Description of the task: The answer should be every line below, retyped exactly.

Source material:
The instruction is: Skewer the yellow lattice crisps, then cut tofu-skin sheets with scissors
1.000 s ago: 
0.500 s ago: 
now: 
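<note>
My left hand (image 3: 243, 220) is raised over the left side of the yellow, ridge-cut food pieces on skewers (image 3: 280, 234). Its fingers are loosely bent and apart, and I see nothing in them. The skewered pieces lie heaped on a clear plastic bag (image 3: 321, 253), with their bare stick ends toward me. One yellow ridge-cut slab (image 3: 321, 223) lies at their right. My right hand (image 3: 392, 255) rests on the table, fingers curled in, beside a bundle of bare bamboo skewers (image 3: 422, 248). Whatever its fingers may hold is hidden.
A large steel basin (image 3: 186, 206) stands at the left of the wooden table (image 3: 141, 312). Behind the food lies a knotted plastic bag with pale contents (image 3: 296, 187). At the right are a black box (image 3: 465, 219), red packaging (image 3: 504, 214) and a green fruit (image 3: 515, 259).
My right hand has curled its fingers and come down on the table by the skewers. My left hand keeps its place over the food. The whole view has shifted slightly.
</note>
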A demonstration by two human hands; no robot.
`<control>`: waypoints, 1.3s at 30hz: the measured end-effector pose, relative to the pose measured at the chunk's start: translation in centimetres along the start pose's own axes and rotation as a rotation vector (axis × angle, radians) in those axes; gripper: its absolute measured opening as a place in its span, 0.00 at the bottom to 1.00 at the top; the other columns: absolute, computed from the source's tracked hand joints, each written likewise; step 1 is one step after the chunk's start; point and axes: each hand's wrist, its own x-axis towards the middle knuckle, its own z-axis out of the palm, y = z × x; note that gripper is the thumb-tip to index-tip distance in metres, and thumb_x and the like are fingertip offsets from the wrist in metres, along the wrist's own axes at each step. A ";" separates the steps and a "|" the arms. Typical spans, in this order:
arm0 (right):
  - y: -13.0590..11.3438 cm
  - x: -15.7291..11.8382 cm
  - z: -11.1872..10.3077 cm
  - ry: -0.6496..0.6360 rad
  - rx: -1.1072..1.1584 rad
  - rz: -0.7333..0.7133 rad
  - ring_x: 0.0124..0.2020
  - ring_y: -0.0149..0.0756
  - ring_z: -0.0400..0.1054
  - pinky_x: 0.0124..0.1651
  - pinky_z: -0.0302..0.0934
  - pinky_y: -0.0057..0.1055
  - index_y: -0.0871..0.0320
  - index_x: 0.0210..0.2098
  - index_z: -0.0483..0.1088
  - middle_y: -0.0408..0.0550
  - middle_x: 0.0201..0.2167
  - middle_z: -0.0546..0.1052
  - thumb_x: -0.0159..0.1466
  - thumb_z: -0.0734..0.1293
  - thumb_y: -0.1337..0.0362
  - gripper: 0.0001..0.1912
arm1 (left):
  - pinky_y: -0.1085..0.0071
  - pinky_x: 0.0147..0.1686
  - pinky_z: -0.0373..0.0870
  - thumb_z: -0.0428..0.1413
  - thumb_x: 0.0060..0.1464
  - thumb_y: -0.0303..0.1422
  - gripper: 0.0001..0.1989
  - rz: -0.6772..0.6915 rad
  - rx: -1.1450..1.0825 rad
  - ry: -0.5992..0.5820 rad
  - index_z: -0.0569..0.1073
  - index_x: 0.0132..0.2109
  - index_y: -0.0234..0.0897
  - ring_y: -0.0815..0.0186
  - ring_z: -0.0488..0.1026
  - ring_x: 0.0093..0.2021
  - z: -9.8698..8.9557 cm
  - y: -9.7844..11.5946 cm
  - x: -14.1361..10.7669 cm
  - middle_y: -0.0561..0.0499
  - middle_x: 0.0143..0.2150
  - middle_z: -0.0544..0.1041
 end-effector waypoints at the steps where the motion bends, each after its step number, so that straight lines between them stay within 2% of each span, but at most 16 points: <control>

Response:
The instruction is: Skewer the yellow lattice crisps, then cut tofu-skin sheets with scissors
1.000 s ago: 
0.500 s ago: 
now: 
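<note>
My left hand (image 3: 243, 220) is raised over the left side of the yellow, ridge-cut food pieces on skewers (image 3: 280, 234). Its fingers are loosely bent and apart, and I see nothing in them. The skewered pieces lie heaped on a clear plastic bag (image 3: 321, 253), with their bare stick ends toward me. One yellow ridge-cut slab (image 3: 321, 223) lies at their right. My right hand (image 3: 392, 255) rests on the table, fingers curled in, beside a bundle of bare bamboo skewers (image 3: 422, 248). Whatever its fingers may hold is hidden.
A large steel basin (image 3: 186, 206) stands at the left of the wooden table (image 3: 141, 312). Behind the food lies a knotted plastic bag with pale contents (image 3: 296, 187). At the right are a black box (image 3: 465, 219), red packaging (image 3: 504, 214) and a green fruit (image 3: 515, 259).
My right hand has curled its fingers and come down on the table by the skewers. My left hand keeps its place over the food. The whole view has shifted slightly.
</note>
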A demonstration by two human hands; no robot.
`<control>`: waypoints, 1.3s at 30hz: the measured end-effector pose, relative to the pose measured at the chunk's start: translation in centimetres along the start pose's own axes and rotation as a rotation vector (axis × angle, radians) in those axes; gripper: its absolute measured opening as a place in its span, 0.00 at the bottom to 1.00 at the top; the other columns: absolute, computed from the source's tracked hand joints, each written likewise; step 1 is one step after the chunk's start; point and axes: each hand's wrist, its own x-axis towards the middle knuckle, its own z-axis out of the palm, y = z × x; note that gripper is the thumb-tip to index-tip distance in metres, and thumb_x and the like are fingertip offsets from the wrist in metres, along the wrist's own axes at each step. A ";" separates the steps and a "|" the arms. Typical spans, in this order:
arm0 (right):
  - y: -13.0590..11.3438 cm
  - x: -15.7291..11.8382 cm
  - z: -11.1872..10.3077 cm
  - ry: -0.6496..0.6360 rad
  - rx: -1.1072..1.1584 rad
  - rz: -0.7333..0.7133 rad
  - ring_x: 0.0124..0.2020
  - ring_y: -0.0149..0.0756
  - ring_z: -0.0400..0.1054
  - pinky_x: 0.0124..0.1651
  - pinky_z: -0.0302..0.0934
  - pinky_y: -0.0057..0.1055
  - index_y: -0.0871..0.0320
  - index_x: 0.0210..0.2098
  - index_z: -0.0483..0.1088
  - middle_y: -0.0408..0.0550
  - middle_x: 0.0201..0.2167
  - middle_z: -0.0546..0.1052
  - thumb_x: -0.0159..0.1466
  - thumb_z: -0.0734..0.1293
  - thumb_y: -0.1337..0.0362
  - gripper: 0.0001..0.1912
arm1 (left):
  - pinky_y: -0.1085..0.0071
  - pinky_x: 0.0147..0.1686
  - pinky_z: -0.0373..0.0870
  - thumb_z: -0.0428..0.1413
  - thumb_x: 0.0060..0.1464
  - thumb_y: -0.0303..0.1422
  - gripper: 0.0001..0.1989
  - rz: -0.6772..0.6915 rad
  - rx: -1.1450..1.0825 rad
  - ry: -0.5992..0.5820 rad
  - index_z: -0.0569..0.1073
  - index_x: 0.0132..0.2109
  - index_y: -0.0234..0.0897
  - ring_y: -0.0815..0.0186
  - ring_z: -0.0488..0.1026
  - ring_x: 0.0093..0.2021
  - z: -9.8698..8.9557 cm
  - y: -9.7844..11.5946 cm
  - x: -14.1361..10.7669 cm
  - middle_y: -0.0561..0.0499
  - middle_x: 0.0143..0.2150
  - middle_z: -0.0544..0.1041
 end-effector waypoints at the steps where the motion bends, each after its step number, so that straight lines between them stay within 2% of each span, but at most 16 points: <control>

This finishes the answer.